WHAT YOU SHOULD DO
Reproduce all of the listing below without alteration.

SUPPLIED MATERIAL
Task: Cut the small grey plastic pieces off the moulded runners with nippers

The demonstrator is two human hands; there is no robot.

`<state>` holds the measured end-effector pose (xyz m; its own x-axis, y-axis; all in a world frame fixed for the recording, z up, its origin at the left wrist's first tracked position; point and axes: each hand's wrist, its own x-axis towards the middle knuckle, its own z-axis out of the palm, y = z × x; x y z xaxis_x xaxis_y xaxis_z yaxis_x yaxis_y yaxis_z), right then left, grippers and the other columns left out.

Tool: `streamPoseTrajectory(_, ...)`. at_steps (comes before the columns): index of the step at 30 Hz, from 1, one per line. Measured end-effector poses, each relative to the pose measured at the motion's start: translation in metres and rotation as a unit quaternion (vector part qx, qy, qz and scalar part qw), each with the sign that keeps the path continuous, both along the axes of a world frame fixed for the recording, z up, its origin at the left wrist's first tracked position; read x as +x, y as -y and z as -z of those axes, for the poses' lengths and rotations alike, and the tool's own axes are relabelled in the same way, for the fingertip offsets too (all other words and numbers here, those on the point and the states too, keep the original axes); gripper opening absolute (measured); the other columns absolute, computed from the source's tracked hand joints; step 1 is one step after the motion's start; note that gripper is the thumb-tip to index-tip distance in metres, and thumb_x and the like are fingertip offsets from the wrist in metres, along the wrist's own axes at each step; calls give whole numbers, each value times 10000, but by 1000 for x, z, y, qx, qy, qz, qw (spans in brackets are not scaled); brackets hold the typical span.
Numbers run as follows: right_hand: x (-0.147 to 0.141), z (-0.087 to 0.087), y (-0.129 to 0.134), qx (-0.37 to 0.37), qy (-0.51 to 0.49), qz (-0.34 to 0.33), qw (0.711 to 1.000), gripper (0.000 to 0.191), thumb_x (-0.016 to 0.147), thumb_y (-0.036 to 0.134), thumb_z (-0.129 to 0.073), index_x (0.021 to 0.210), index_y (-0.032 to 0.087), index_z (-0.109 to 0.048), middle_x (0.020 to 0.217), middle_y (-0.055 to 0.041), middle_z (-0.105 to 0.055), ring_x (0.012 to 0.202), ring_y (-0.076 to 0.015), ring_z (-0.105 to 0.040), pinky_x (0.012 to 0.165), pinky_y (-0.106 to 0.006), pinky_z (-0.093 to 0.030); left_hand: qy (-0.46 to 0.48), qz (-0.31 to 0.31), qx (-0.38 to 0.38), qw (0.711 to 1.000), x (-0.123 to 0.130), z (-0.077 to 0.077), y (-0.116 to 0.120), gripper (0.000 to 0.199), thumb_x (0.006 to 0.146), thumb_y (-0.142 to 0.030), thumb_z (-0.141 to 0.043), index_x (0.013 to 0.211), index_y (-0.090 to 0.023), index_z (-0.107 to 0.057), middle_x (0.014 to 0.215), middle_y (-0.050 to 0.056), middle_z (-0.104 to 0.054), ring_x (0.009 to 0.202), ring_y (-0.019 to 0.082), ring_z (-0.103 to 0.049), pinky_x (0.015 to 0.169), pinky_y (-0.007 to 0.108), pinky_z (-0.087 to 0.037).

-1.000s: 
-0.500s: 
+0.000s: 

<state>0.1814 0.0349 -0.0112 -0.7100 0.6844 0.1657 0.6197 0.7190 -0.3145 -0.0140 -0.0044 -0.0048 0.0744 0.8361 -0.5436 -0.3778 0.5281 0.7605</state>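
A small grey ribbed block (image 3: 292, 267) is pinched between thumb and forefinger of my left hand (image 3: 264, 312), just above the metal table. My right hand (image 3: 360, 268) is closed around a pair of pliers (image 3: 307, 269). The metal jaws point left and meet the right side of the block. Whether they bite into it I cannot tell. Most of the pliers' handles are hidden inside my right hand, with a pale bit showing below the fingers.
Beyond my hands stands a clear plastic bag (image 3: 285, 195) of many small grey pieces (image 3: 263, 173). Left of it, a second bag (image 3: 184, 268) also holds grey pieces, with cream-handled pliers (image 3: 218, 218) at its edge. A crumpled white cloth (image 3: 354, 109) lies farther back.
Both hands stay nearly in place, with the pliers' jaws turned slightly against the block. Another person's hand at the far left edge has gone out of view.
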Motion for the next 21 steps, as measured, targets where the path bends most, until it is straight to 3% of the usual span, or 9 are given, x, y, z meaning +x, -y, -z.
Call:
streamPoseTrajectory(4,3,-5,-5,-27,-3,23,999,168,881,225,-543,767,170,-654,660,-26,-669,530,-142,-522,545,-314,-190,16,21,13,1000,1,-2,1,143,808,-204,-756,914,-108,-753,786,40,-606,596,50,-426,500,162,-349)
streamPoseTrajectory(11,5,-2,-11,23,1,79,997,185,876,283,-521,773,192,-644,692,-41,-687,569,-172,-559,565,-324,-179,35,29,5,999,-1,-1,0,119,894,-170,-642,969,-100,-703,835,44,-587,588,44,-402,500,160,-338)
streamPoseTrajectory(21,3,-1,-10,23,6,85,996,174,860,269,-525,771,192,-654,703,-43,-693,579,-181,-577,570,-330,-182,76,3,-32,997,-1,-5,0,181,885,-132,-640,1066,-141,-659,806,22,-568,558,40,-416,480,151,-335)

RESPONSE
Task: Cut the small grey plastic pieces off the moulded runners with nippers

The demonstrator is two human hands; there is no robot.

`<state>` holds the measured end-effector pose (xyz m; its own x-axis, y-axis; all in a world frame fixed for the recording, z up, its origin at the left wrist's first tracked position; point and axes: each hand's wrist, its own x-axis towards the middle knuckle, its own z-axis out of the palm, y = z × x; x y z xaxis_x xaxis_y xaxis_z yaxis_x yaxis_y yaxis_z), right then left, grippers and the other columns left out.

Tool: `streamPoseTrajectory(_, ...)`. at_steps (comes before the columns): index of the step at 30 Hz, from 1, one per line. Measured end-effector poses, each relative to the pose measured at the motion's start: translation in metres and rotation as a unit quaternion (vector part qx, qy, qz and scalar part qw), each with the sign that keeps the path continuous, both along the axes of a world frame fixed for the recording, z up, its origin at the left wrist's first tracked position; read x as +x, y as -y and z as -z of those axes, for the poses' lengths and rotations alike, and the tool's own axes are relabelled in the same way, for the fingertip offsets too (all other words and numbers here, those on the point and the states too, keep the original axes); gripper opening absolute (measured); the other columns absolute, computed from the source's tracked hand joints; step 1 is one step after the motion's start; note that gripper is the thumb-tip to index-tip distance in metres, and thumb_x and the like are fingertip offsets from the wrist in metres, along the wrist's own axes at each step; calls give whole numbers, each value times 10000, but by 1000 for x, z, y, qx, qy, qz, qw (spans in brackets are not scaled); brackets hold the typical span.
Numbers run as follows: right_hand: x (-0.147 to 0.141), z (-0.087 to 0.087), y (-0.129 to 0.134), qx (-0.37 to 0.37), qy (-0.51 to 0.49), qz (-0.34 to 0.33), qw (0.711 to 1.000), gripper (0.000 to 0.191), thumb_x (-0.016 to 0.147), thumb_y (-0.036 to 0.134), thumb_z (-0.129 to 0.073), index_x (0.021 to 0.210), index_y (-0.032 to 0.087), index_z (-0.109 to 0.048), middle_x (0.020 to 0.217), middle_y (-0.055 to 0.041), middle_z (-0.105 to 0.055), ring_x (0.012 to 0.202), ring_y (-0.076 to 0.015), ring_z (-0.105 to 0.040), pinky_x (0.012 to 0.165), pinky_y (-0.106 to 0.006), pinky_z (-0.093 to 0.030); left_hand: qy (-0.46 to 0.48), qz (-0.31 to 0.31), qx (-0.38 to 0.38), qw (0.711 to 1.000), x (-0.123 to 0.130), z (-0.077 to 0.077), y (-0.116 to 0.120), gripper (0.000 to 0.199), thumb_x (0.006 to 0.146), thumb_y (-0.142 to 0.030), thumb_z (-0.141 to 0.043), index_x (0.013 to 0.211), index_y (-0.090 to 0.023), index_z (-0.107 to 0.057), middle_x (0.014 to 0.215), middle_y (-0.050 to 0.056), middle_z (-0.104 to 0.054), ring_x (0.009 to 0.202), ring_y (-0.019 to 0.082), ring_z (-0.103 to 0.049), pinky_x (0.015 to 0.169), pinky_y (-0.007 to 0.108), pinky_z (-0.087 to 0.037).

-1.000s: 
-0.500s: 
+0.000s: 

<state>0.1814 0.0349 -0.0112 -0.7100 0.6844 0.1657 0.6197 0.7190 -0.3145 -0.0140 -0.0044 -0.0048 0.0744 0.8361 -0.5436 -0.3778 0.5281 0.7605</state>
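A small grey ribbed block (image 3: 292, 267) is pinched between thumb and forefinger of my left hand (image 3: 264, 312), just above the metal table. My right hand (image 3: 360, 268) is closed around a pair of pliers (image 3: 307, 269). The metal jaws point left and meet the right side of the block. Whether they bite into it I cannot tell. Most of the pliers' handles are hidden inside my right hand, with a pale bit showing below the fingers.
Beyond my hands stands a clear plastic bag (image 3: 285, 195) of many small grey pieces (image 3: 263, 173). Left of it, a second bag (image 3: 184, 268) also holds grey pieces, with cream-handled pliers (image 3: 218, 218) at its edge. A crumpled white cloth (image 3: 354, 109) lies farther back.
Both hands stay nearly in place, with the pliers' jaws turned slightly against the block. Another person's hand at the far left edge has gone out of view.
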Motion for the next 21 steps, as measured, targets where the path bends most, until it is straight to 3% of the usual span, or 9 are given, x, y, z meaning +x, -y, -z.
Call:
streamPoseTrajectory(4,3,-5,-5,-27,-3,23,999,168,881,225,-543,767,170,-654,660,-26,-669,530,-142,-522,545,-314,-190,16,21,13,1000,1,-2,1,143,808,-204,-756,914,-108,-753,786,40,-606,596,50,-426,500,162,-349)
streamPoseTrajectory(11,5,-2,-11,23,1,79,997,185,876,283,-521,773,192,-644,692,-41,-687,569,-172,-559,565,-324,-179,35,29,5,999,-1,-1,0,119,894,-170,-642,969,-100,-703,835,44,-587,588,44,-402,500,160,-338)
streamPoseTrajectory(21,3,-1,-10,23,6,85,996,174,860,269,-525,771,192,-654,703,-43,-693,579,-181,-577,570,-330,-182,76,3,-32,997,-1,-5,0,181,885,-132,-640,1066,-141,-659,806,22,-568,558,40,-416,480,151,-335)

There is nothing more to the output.